• **ASSIGNED TASK**
Find and copy each line of the listing below that has the word "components" in it.

□ □ □

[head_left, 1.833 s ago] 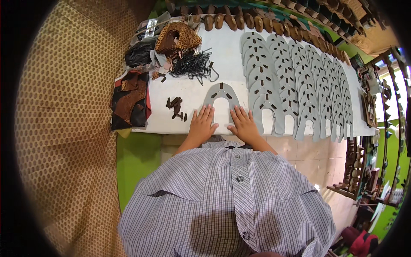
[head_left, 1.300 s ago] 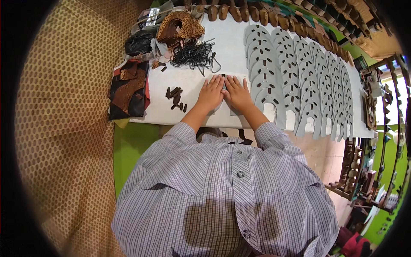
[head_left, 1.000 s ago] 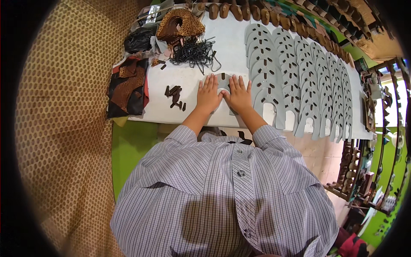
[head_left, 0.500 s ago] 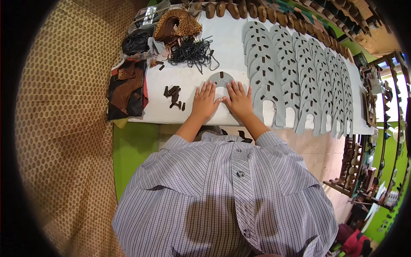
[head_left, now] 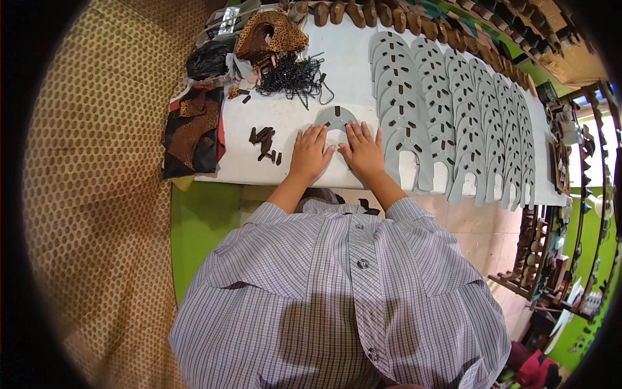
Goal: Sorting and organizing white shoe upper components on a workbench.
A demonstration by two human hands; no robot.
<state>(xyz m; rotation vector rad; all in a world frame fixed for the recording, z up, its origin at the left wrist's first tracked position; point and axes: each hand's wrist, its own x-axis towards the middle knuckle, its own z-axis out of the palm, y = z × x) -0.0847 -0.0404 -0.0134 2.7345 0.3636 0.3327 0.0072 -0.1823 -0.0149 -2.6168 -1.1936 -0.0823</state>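
On the table [head_left: 348, 65], a grey arch [head_left: 330, 120] is held under the spread left hand [head_left: 311, 153] and right hand [head_left: 363, 150], now drawn back from its top, its brown tab [head_left: 337, 111] uncovered, seemingly set.

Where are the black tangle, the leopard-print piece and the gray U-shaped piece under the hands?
Black tangle [head_left: 291, 78], head view: its middle strands.
Leopard-print piece [head_left: 287, 37], head view: its spotted surface.
Gray U-shaped piece [head_left: 336, 123], head view: its curved top.

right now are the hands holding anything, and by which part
Nothing is gripped; left hand and right hand lie flat on the legs of the grey U-shaped piece.
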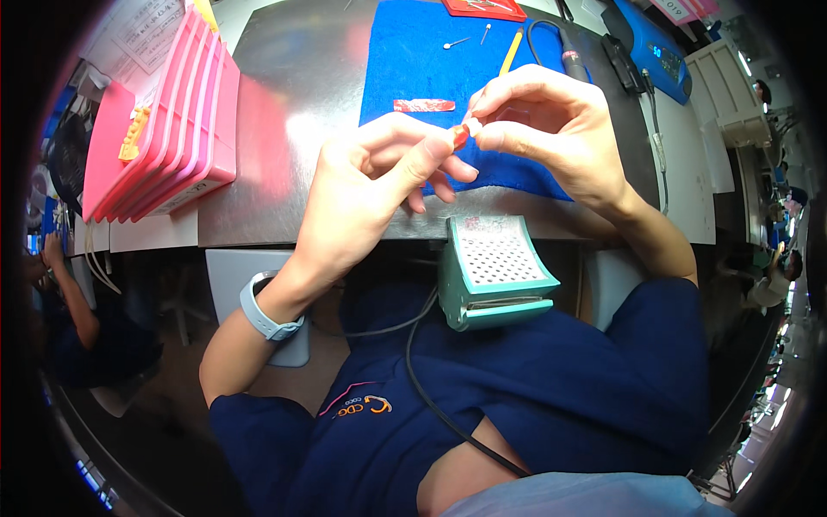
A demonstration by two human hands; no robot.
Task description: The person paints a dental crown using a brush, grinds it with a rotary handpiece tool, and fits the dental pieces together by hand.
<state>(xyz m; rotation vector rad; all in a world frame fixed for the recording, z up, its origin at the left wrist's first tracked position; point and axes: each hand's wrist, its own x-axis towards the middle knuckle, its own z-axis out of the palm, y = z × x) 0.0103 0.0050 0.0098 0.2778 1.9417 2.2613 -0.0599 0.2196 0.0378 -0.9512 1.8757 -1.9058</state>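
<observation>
Over a blue cloth mat (413, 65), my two hands meet at a small orange-red piece (460, 136). My left hand (366, 177) pinches it between thumb and forefinger, its other fingers loosely curled. My right hand (560, 125) closes thumb and fingertips on a tiny white part (473, 126) touching the orange-red piece. Whether the two are joined I cannot tell. Just beyond my left fingers, a red and white strip (424, 105) lies on the mat. Farther back are two small parts with thin wire leads, one of them a pale-headed component (448, 46).
A red tray (482, 9) with small parts sits at the far edge. A yellow stick (511, 52), a soldering iron (571, 60) and a blue soldering station (659, 60) stand right. Pink racks (164, 129) fill the left. A green box with perforated top (500, 263) is before my chest.
</observation>
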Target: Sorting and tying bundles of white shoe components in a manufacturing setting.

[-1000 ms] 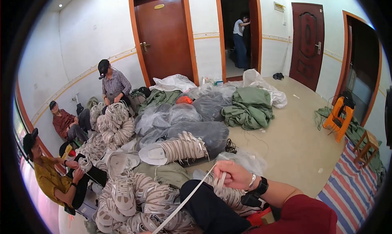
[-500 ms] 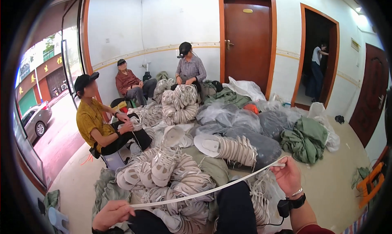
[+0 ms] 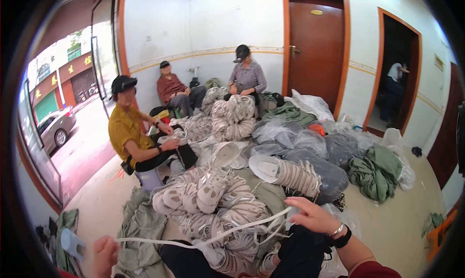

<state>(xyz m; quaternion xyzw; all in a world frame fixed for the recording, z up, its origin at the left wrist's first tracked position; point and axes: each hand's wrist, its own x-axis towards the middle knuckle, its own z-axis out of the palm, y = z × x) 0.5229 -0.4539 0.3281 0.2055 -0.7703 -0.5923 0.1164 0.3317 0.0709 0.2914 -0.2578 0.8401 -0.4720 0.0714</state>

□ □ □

• **ANSWER TO THIS TASK**
Goal: Sorting and organizing white shoe upper components on a workbench.
Target: Sorting and tying bundles of white shoe components in a manufacturing setting.

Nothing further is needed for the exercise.